I regret never having sent a real telegram while I could have.
I regret never having sent a real telegram while I could have.
About to put this device down.
I am rewatching the Bourne films as they popped-up on Netflix for me. I had to replay multiple segments because I was also trawling Mastodon and my RSS reader.
I remember when I’d pool my few dollars with friends and rent a VHS or two, hit up the pharmacy for some Mountain Dew and Dots, and watch the movies end-to-end with full attention. Then, we’d go upstairs to go sign-on to the Internet. (After making sure everyone else was asleep or at least didn’t need the phone, of course.)
I wonder what we’re missing from Dominion settling with Fox.
My toddler received a STEM “certificate” from the LEGO education booth at the White House Easter Egg Roll with the slogan “rebuild our world” (it was a hashtag actually). My mind went to a dark place … he might just have to.
We’ve got the kiddo sleeping in his own bed again, mostly. He still needs some company (or, we offer it because it gets short term results) before he really falls asleep. As I was laying in the dark next to him, thinking he was almost out, I popped-in an earbud. I re-started a podcast. Something made me snicker to myself.
He angled his head over near mine and put his lips to my ear. “What’s so silly, Daddy?” he whispered.
I told him he was. True enough.
From the The Talk Show: a nostalgia session for Internet Olds/educational folklore session for you kiddos, by a couple of preeminent Internet Olds, talking about some other preeminent Internet Olds.
I remember picking apart 0sil8 as I taught myself HTML, later read Kottke.org forever, discovered Daring Fireball I think nearly as soon as it hit the scene, read Suck.com, subscribed to the email “re-issue” that went out a couple-few years ago, and my linkblog was linked from the top nav of Robot Wisdom myself, and used Dean’s web-based Textile processor before Markdown came to be, and consumed Dean’s photoblog of his weimaraner pups.
Dug up wee bits of correspondence… I once asked Jason Kottke how he did the link log interludes against his regular posts and I’ve got some scant back and forth with Aaron Swartz (a notable contributor to RSS and Markdown, among so many other things, RIP) later, in the mid-aughts.
A prelude to the real substance of this episode is Gruber’s and Kottke’s own instantiation of our collective semi-annual bitchin' about the time change. I do differ with @gruber’s advocacy for sticking with DST. I prefer we stick with standard time and not for any of the straw man reasons he rightfully takes down.
I do wish Markdown had some more semantic options for cite and emphasis rather than just italics and bold.
Connection.
I’ve been writing code again. Essentially tutoring a friend who has to wield some Python as he learns some natural language data analysis techniques. I’ve been remembering I actually know Python (I mostly applied in the context of Jython … long story … it even has a Peter Thiel digression) and learning little bits of NLTK, which once in a recent past life, I had a direct report trying to educate me as he applied it. Anyway, said friend got a 9/9 on his first assignment. He really leaned into it after initial despair and reticence, but I feel a little proud for myself too.

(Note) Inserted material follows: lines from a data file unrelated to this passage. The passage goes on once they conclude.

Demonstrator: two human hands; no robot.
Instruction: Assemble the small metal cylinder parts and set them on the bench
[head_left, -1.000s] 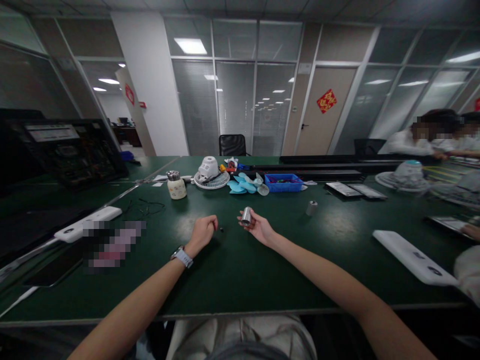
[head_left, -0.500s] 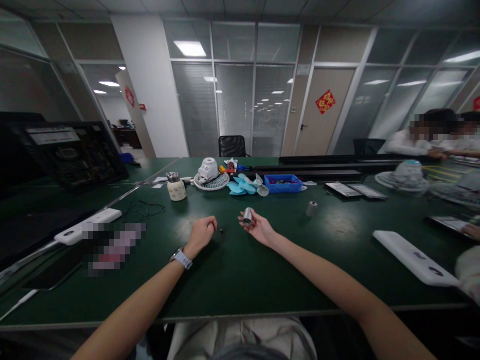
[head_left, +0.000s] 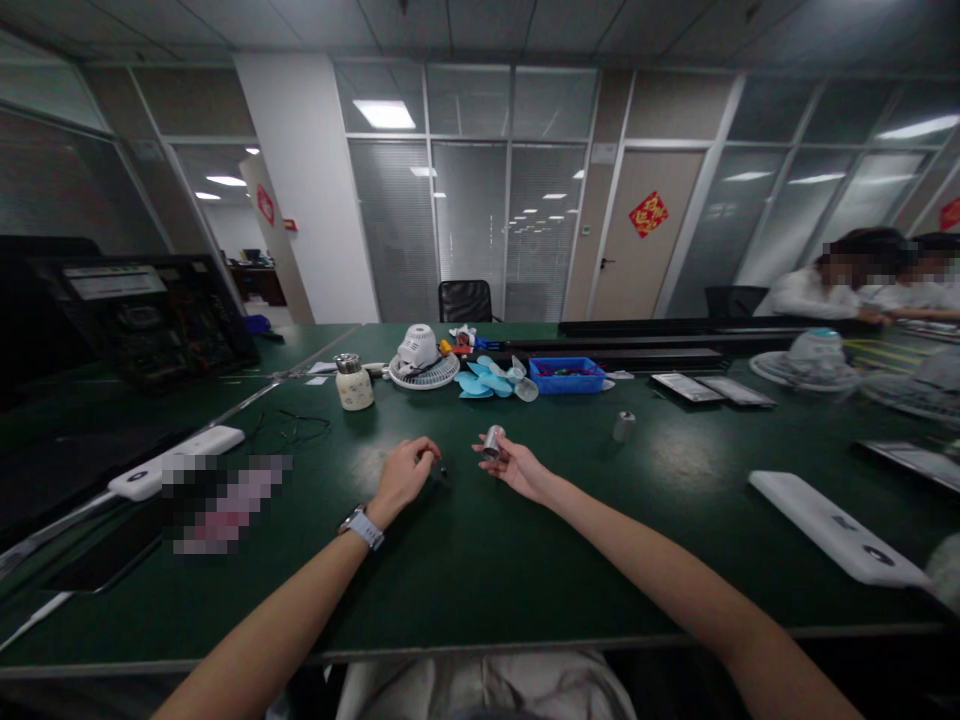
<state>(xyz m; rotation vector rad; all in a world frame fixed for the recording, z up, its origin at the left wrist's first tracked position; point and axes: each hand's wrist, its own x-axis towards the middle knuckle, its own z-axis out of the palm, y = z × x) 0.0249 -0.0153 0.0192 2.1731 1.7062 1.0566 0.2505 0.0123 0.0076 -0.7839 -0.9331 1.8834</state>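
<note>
My right hand (head_left: 521,470) holds a small silver metal cylinder (head_left: 493,442) above the table, its fingers around the lower part and one end tilted towards me. My left hand (head_left: 409,468), with a watch on the wrist, is low over the green table (head_left: 450,580). Its fingers are bent and a little apart, with the tips beside a tiny dark part (head_left: 443,471) on the tabletop. A second metal cylinder (head_left: 623,426) stands upright farther right, apart from both hands.
Beyond the hands are a cream bottle (head_left: 353,383), a white fan body (head_left: 420,355), light-blue fan blades (head_left: 487,380) and a blue tray (head_left: 566,377). A white power bank-like block (head_left: 836,525) lies at right. An opened computer case (head_left: 142,320) stands left; people sit far right.
The left hand's fingers have uncurled somewhat and moved right, to the tiny dark part. The right hand still holds the cylinder, turned slightly. The view has tipped up a little.
</note>
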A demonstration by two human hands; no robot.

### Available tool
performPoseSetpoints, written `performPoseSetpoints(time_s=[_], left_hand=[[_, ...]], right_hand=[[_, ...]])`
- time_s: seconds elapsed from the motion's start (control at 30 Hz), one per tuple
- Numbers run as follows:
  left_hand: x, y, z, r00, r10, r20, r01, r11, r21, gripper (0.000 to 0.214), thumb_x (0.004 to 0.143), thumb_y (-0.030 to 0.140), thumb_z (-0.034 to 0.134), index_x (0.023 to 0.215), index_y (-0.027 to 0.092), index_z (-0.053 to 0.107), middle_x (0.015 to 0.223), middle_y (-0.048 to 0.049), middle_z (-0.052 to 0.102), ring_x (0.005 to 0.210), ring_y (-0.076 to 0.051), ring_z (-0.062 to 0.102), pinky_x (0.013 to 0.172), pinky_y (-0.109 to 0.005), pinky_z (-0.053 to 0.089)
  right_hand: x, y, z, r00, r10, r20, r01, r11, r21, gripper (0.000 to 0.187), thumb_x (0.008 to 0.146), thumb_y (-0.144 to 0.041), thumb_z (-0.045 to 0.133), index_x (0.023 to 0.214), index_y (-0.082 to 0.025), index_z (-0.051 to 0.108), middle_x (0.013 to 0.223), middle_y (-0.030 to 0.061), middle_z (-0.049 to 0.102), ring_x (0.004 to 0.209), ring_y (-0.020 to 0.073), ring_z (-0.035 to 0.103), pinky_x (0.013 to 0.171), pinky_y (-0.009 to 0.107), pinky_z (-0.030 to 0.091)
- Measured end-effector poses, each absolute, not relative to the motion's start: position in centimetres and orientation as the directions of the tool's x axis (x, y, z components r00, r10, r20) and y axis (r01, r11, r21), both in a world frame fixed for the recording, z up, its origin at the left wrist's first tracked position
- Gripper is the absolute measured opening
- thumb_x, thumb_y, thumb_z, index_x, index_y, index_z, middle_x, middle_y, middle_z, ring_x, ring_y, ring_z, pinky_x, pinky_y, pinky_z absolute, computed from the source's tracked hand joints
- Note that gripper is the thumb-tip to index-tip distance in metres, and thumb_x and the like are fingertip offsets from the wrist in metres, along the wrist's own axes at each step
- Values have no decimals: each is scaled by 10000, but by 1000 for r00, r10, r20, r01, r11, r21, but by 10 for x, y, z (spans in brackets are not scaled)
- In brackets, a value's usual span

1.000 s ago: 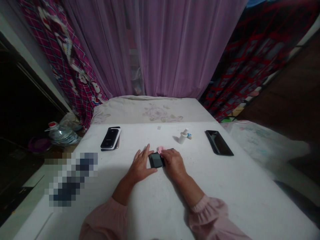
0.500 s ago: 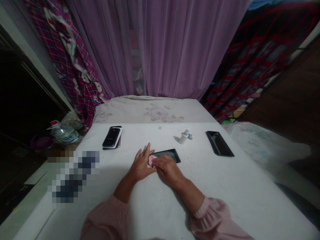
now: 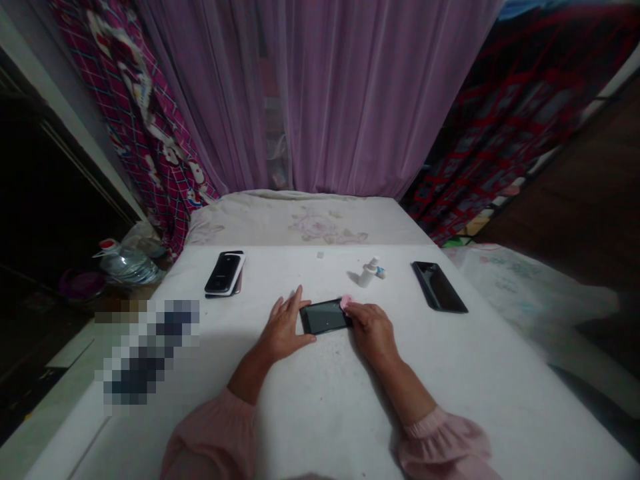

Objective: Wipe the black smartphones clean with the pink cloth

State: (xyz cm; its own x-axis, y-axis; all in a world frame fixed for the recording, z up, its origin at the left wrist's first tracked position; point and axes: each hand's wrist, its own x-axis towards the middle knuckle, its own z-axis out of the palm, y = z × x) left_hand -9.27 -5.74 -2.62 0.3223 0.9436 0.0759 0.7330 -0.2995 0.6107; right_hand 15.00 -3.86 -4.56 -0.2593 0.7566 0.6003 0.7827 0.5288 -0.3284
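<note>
A dark smartphone (image 3: 325,317) lies flat on the white-covered table, screen side up, its long side running left to right. My left hand (image 3: 284,330) braces its left end, thumb along the near edge and a finger at the far corner, the other fingers spread. Pinched in the fingertips of my right hand (image 3: 373,328) is a small pink sponge-like pad (image 3: 345,302), touching the screen's right end. My right fingers partly hide the phone's right edge. Beyond the phone stands a small white spray bottle (image 3: 369,273).
Several phones lie stacked (image 3: 225,273) at the left. A dark tablet-like device (image 3: 440,287) lies at the right. Beside the bottle is a small blue-and-white item (image 3: 381,273). A tiny pale square (image 3: 321,255) lies farther back. Purple curtains (image 3: 360,100) hang behind the table.
My right hand has slid the pink pad from the phone's left end to its right end, uncovering most of the screen. My left hand stays in place.
</note>
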Motion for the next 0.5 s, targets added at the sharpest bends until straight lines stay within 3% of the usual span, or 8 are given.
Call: performPoseSetpoints(time_s=[0.1,0.33,0.43,0.5], left_hand=[[-93,-57,-27,332,940,74,732,-307,608,1174,741,311,732,1521,250,-143,1427,-105,526,1410,-275,352,1177,-559,84],[-94,-57,-30,334,937,105,730,-328,600,1160,739,338,734,1526,248,-114,1423,-105,533,1398,-265,378,1179,-554,109],[-95,-58,-32,321,936,141,733,-340,590,1110,728,344,738,1533,239,-19,1403,-112,551,1381,-266,404,1178,-559,132],[-95,-59,-34,316,933,173,732,-355,581,1008,718,348,743,1516,233,138,1381,-113,570,1355,-270,439,1182,-557,144]], right_hand=[[130,-34,-47,-251,755,606,783,526,-331,233,868,-101,549,931,-222,738,931,52,758,782,207,634,734,339,481],[95,-56,-40,-430,653,623,585,728,-359,219,876,-101,577,1001,-215,714,1019,56,748,868,201,646,771,340,510],[108,-65,-38,-450,638,625,554,748,-364,193,899,-140,581,1023,-222,705,1018,52,748,868,194,650,765,338,522],[125,-66,-39,-384,664,642,593,710,-380,197,911,-154,560,1022,-228,704,1000,49,749,871,194,658,763,339,529]])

For all the warranted critiques of the New York Times, and laments about the arc of newspapers, I am grateful for the Metro Diaries feature of that paper. I have been reading it, on and off, for 25 years.
I think I have to give my Dad credit, to whom I don’t give a lot of credit, for pointing it out to me in a print edition of the Sunday New York Times about that long ago. Back when the Sunday Times was a big thick paper, and the Metro section (if you bought it within range of the city, at least) seemed bigger than my local city paper (with the ads removed, anyway).